Aim of the task
Retype the listing that follows, leaving nothing out.

*****

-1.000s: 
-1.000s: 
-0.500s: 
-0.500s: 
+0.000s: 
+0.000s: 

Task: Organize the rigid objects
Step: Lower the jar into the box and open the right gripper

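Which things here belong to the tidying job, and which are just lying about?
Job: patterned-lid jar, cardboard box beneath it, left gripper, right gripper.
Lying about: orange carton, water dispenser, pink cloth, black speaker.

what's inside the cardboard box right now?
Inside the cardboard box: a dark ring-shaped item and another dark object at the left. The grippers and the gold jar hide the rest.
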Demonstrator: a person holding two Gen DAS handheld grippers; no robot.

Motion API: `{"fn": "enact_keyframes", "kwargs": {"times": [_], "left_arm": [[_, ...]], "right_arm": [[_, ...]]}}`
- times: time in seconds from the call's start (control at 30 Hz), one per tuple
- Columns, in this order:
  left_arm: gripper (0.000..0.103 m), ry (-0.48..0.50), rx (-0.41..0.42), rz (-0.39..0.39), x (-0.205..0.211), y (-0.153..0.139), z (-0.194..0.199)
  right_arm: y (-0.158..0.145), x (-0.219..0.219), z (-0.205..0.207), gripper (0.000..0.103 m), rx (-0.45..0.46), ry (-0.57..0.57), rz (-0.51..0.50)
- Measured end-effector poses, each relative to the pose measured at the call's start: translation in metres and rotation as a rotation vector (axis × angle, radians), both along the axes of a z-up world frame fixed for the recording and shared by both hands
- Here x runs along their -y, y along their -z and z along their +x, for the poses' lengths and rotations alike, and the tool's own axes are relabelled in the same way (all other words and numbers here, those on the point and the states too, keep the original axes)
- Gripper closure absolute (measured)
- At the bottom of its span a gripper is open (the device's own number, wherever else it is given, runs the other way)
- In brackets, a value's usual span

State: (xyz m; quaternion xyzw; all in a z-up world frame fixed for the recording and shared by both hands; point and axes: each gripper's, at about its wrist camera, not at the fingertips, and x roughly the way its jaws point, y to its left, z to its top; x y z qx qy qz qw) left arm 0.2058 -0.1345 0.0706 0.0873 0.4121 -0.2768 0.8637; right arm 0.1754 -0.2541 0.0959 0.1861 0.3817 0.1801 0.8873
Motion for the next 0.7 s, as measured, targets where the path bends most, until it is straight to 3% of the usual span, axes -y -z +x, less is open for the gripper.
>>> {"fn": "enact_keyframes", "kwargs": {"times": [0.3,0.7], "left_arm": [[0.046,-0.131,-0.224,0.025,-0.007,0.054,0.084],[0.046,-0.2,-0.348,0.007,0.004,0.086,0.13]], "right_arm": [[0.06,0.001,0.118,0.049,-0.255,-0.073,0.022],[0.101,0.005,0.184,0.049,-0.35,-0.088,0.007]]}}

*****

Your solution
-1.000s: 
-1.000s: 
-0.500s: 
-0.500s: 
+0.000s: 
+0.000s: 

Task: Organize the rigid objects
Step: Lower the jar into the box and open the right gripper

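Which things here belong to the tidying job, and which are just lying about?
Job: patterned-lid jar, cardboard box beneath it, left gripper, right gripper.
Lying about: orange carton, water dispenser, pink cloth, black speaker.

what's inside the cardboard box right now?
Inside the cardboard box: a dark ring-shaped item and another dark object at the left. The grippers and the gold jar hide the rest.
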Demonstrator: a person holding two Gen DAS handheld grippers; no robot.

Motion API: `{"fn": "enact_keyframes", "kwargs": {"times": [_], "left_arm": [[_, ...]], "right_arm": [[_, ...]]}}`
- times: time in seconds from the call's start (control at 30 Hz), one per tuple
- Columns, in this order:
  left_arm: gripper (0.000..0.103 m), ry (-0.48..0.50), rx (-0.41..0.42), rz (-0.39..0.39), x (-0.205..0.211), y (-0.153..0.139), z (-0.194..0.199)
  right_arm: y (-0.158..0.145), x (-0.219..0.219), z (-0.205..0.207), gripper (0.000..0.103 m), rx (-0.45..0.46), ry (-0.57..0.57), rz (-0.51..0.50)
- Measured end-effector poses, each relative to the pose measured at the call's start: translation in metres and rotation as a rotation vector (axis × angle, radians), both along the axes of a z-up world frame fixed for the recording and shared by both hands
- Here x runs along their -y, y along their -z and z along their +x, for the poses' lengths and rotations alike, and the tool's own axes are relabelled in the same way (all other words and numbers here, those on the point and the states too, keep the original axes)
- Gripper closure absolute (measured)
- At the bottom of its span a gripper is open (the device's own number, wherever else it is given, runs the other way)
- In brackets, a value's usual span

State: (xyz m; quaternion xyzw; all in a z-up world frame fixed for the recording and shared by both hands; point and axes: each gripper's, at about its wrist camera, not at the fingertips, and x roughly the way its jaws point, y to its left, z to its top; x y z qx qy qz qw) left arm 0.2058 -0.1345 0.0706 0.0873 0.4121 -0.2768 0.8637; right arm 0.1754 -0.2541 0.0959 0.1861 0.3817 0.1801 0.8873
Motion for the next 0.7 s, as measured, targets where the path bends most, until it is straight to 3% of the usual span, axes -y -z +x, less is open for the gripper.
>>> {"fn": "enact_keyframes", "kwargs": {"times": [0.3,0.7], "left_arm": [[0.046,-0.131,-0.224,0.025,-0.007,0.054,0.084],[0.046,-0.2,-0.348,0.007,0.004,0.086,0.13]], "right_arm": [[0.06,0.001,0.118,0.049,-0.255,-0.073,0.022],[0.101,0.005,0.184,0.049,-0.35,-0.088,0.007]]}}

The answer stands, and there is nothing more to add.